--- Task description ---
Would you transcribe the listing that follows, character for character, and omit its images?

--- Data ---
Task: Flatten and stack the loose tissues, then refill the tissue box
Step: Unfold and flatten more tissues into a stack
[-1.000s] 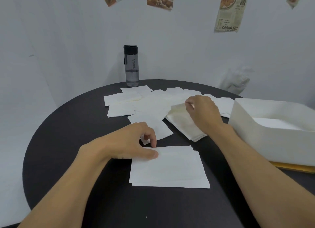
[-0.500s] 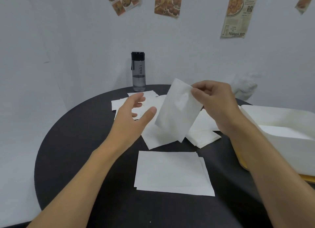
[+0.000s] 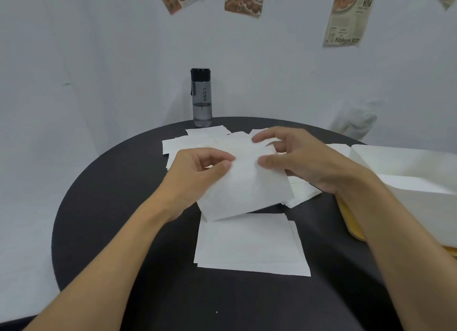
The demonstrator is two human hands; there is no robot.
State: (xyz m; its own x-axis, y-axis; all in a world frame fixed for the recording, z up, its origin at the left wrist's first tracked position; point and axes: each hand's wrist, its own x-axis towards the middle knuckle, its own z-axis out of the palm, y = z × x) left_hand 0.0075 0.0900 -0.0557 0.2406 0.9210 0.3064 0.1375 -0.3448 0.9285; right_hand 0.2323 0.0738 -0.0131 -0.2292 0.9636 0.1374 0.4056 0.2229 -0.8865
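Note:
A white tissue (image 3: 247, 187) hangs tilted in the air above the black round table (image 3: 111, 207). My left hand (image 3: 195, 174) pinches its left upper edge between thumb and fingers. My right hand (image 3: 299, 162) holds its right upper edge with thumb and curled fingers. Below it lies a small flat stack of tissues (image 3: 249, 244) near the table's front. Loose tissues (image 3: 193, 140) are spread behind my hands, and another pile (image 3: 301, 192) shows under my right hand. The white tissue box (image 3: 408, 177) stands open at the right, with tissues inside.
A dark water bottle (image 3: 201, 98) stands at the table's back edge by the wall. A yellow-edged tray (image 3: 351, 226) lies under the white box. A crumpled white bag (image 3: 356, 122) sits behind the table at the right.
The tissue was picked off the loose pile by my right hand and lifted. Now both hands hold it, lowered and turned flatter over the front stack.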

--- Result below ---
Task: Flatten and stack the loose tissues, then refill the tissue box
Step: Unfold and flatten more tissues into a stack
[-1.000s] 
[-0.500s] 
[+0.000s] 
The demonstrator is two human hands; there is no robot.
State: (xyz m; its own x-axis, y-axis; all in a world frame fixed for the recording, z up, its origin at the left wrist's first tracked position; point and axes: each hand's wrist, its own x-axis towards the middle knuckle, its own z-axis out of the palm, y = z × x) left_hand 0.0075 0.0900 -0.0557 0.2406 0.9210 0.3064 0.1375 -0.3448 0.9285; right_hand 0.2323 0.0738 -0.0131 -0.2292 0.9636 0.1374 0.4056 0.2229 -0.8865
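Note:
A white tissue (image 3: 247, 187) hangs tilted in the air above the black round table (image 3: 111, 207). My left hand (image 3: 195, 174) pinches its left upper edge between thumb and fingers. My right hand (image 3: 299, 162) holds its right upper edge with thumb and curled fingers. Below it lies a small flat stack of tissues (image 3: 249, 244) near the table's front. Loose tissues (image 3: 193, 140) are spread behind my hands, and another pile (image 3: 301, 192) shows under my right hand. The white tissue box (image 3: 408, 177) stands open at the right, with tissues inside.
A dark water bottle (image 3: 201, 98) stands at the table's back edge by the wall. A yellow-edged tray (image 3: 351, 226) lies under the white box. A crumpled white bag (image 3: 356, 122) sits behind the table at the right.
The tissue was picked off the loose pile by my right hand and lifted. Now both hands hold it, lowered and turned flatter over the front stack.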

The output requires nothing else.